• _PROBLEM TO WORK ON_:
Every record, apart from its pictures, should be repeated exactly.

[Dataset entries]

....

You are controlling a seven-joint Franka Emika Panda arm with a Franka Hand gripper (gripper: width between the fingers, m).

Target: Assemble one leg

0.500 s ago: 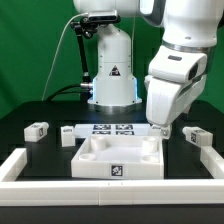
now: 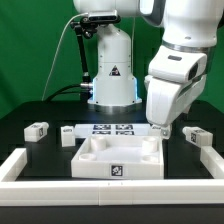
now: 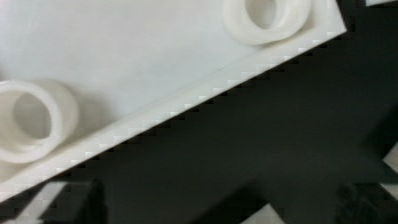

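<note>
Exterior view: nothing moved since prior frame | gripper (image 2: 158, 125) just behind square piece (image 2: 95, 165), probably empty, opening cannot tell | leg (image 2: 37, 130), exterior view's left of square piece, untouched, pickup pending

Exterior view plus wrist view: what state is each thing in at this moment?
Small white rectangular plastic leg: lying loose on the black table, not held.
Large white square tray-like piece: flat, rim up.
Tool: open, empty.
</note>
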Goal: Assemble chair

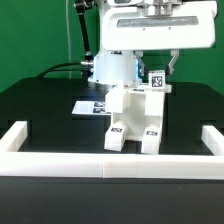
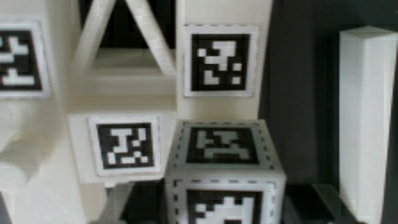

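Observation:
The partly built chair (image 1: 133, 112) stands in the middle of the black table, white panels on two chunky feet that face the front. My gripper (image 1: 158, 70) hangs over its upper corner on the exterior view's right. It is shut on a square white chair leg (image 1: 157, 79) that carries black-and-white tags. In the wrist view the tagged leg (image 2: 222, 160) sits between my dark fingertips (image 2: 139, 200), with my gripper (image 2: 226, 205) closed around it. Behind it stand white chair panels with tags (image 2: 221, 60). The leg's lower end is hidden.
The marker board (image 1: 88, 105) lies flat on the table at the exterior view's left of the chair. A low white border wall (image 1: 60, 165) runs along the front and both sides. The white robot base (image 1: 108, 68) stands behind the chair.

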`<state>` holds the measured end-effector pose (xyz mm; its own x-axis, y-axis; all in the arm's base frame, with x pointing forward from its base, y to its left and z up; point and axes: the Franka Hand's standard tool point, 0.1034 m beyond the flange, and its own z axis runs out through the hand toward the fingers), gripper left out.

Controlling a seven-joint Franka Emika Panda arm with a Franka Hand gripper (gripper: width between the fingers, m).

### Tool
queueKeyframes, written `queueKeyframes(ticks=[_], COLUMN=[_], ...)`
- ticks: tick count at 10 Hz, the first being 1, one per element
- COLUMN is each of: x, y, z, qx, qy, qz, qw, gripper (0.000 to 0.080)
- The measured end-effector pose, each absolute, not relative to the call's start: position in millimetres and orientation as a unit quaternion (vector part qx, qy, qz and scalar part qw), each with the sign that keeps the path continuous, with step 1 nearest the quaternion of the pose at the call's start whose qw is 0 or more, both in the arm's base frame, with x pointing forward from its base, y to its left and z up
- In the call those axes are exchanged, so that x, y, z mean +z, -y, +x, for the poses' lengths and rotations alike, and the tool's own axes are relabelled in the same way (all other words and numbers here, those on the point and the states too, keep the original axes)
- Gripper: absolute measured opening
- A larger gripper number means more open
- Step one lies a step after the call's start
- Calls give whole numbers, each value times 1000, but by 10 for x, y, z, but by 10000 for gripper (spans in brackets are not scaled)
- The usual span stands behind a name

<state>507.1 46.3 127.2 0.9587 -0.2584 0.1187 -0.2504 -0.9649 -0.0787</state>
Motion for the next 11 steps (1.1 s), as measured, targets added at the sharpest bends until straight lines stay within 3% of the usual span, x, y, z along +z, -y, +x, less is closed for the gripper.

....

• _SOLUTION FOR THIS EXERCISE_:
You are controlling a seven-joint Franka Emika Panda arm with a Franka Hand gripper (gripper: width between the fingers, m).

Target: Assemble one leg

0.500 s ago: 
now: 
now: 

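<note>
Exterior view: nothing moved since prior frame | gripper (image 2: 158, 125) just behind square piece (image 2: 95, 165), probably empty, opening cannot tell | leg (image 2: 37, 130), exterior view's left of square piece, untouched, pickup pending

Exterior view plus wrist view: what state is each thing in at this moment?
Small white rectangular plastic leg: lying loose on the black table, not held.
Large white square tray-like piece: flat, rim up.
Tool: open, empty.
</note>
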Goal: Assemble chair


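Observation:
The partly built chair (image 1: 133, 112) stands in the middle of the black table, white panels on two chunky feet that face the front. My gripper (image 1: 158, 70) hangs over its upper corner on the exterior view's right. It is shut on a square white chair leg (image 1: 157, 79) that carries black-and-white tags. In the wrist view the tagged leg (image 2: 222, 160) sits between my dark fingertips (image 2: 139, 200), with my gripper (image 2: 226, 205) closed around it. Behind it stand white chair panels with tags (image 2: 221, 60). The leg's lower end is hidden.
The marker board (image 1: 88, 105) lies flat on the table at the exterior view's left of the chair. A low white border wall (image 1: 60, 165) runs along the front and both sides. The white robot base (image 1: 108, 68) stands behind the chair.
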
`<state>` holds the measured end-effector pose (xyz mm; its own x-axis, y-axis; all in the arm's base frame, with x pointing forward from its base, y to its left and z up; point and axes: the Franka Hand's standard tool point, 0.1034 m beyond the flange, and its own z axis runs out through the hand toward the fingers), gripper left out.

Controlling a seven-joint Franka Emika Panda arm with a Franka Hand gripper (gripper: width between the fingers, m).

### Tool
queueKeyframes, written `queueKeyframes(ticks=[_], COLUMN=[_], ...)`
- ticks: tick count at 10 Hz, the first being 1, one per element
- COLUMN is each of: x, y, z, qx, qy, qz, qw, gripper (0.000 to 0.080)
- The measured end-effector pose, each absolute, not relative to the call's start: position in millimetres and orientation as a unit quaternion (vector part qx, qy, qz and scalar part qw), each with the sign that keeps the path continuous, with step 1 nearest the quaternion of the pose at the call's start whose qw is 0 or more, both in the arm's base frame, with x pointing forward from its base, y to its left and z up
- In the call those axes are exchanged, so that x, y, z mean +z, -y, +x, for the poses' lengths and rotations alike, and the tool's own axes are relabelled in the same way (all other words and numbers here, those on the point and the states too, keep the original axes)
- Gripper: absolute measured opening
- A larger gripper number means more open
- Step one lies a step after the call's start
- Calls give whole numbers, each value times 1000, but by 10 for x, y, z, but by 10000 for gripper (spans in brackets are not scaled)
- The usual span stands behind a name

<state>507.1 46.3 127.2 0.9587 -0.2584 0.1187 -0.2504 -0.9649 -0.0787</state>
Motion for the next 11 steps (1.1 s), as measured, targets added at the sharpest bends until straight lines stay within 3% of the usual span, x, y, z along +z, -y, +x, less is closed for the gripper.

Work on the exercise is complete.